### TASK INSTRUCTIONS
Looking at each line of the data below, tally those that contain the word "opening" and give only the total.

### TASK MATERIAL
--
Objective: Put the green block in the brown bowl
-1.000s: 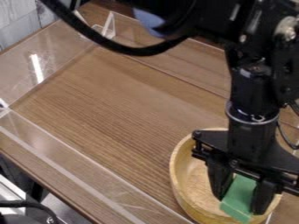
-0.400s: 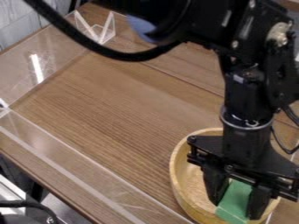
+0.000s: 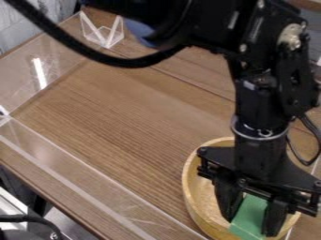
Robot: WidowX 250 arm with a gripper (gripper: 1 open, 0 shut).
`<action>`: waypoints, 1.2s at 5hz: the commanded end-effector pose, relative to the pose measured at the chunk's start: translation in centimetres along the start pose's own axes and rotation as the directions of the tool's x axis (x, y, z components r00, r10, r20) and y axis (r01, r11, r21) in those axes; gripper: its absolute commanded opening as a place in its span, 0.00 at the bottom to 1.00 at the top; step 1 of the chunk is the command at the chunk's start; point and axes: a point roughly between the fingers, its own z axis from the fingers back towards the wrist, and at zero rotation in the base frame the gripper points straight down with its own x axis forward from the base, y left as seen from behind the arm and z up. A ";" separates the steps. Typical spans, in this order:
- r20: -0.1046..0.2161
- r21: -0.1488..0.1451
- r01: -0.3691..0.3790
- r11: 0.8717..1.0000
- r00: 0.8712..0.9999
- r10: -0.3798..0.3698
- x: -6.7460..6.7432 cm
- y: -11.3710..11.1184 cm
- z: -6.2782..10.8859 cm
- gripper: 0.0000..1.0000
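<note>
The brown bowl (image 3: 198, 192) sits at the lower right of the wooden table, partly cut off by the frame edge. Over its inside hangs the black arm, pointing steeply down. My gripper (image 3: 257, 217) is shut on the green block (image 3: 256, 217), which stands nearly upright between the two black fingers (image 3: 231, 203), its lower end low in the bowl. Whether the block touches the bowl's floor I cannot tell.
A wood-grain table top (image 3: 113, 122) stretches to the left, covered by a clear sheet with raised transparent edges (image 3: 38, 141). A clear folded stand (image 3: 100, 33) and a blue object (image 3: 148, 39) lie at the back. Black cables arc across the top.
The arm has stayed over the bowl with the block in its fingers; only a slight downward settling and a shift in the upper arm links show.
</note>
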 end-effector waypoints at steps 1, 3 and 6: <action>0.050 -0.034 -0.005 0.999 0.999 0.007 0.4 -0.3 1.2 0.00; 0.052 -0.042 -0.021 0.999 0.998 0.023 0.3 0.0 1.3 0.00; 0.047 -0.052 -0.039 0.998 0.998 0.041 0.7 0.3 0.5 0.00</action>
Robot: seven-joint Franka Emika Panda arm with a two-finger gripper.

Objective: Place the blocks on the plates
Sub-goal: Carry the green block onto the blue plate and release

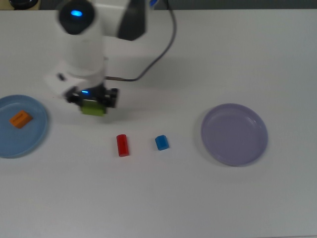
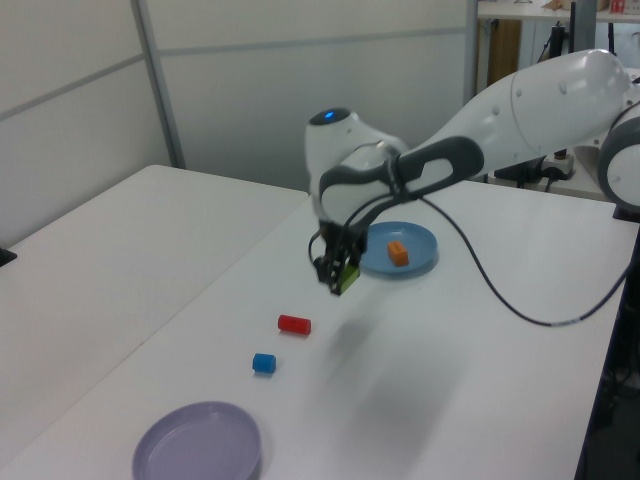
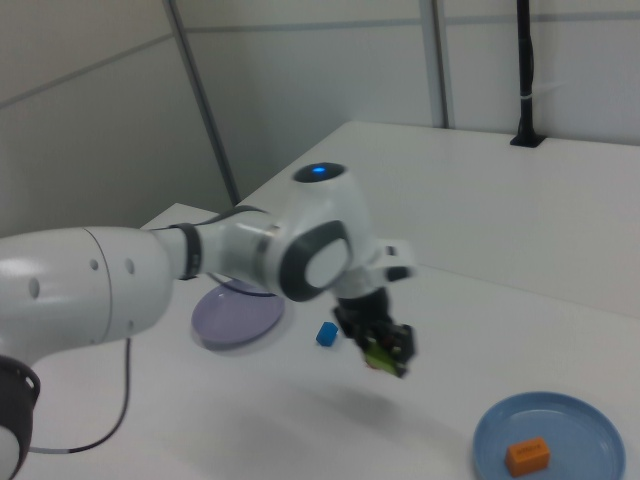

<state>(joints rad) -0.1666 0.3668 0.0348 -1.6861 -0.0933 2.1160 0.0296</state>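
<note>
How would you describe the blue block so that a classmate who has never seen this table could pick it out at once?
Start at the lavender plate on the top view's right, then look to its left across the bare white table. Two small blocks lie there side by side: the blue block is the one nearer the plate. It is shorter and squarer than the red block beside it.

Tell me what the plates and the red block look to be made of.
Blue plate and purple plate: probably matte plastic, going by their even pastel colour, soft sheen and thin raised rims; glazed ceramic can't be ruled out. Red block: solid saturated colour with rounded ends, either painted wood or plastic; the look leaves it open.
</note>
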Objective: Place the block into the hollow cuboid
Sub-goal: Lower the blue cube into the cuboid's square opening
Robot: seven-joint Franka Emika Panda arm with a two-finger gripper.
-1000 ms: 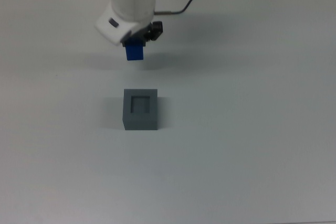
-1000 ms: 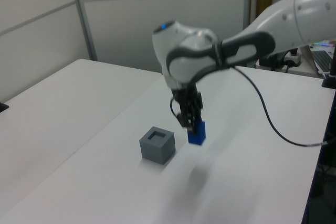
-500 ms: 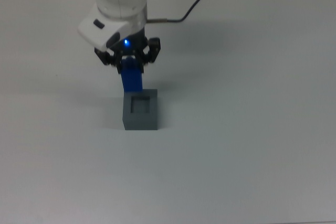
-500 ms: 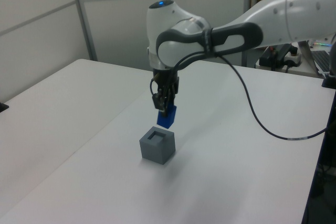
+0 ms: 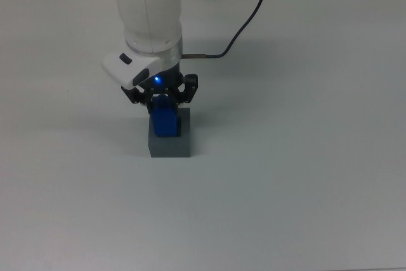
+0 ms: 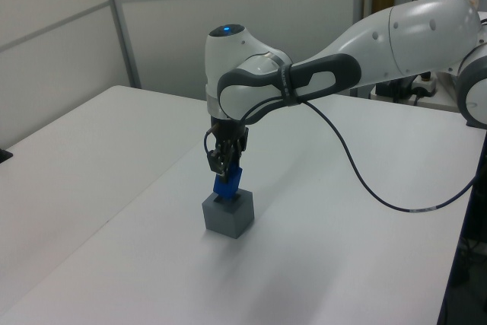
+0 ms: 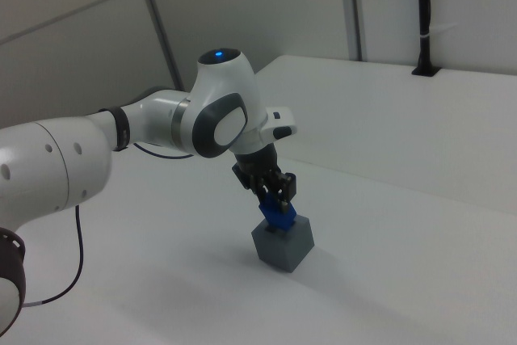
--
### OUTPUT OF THE EXERCISE
2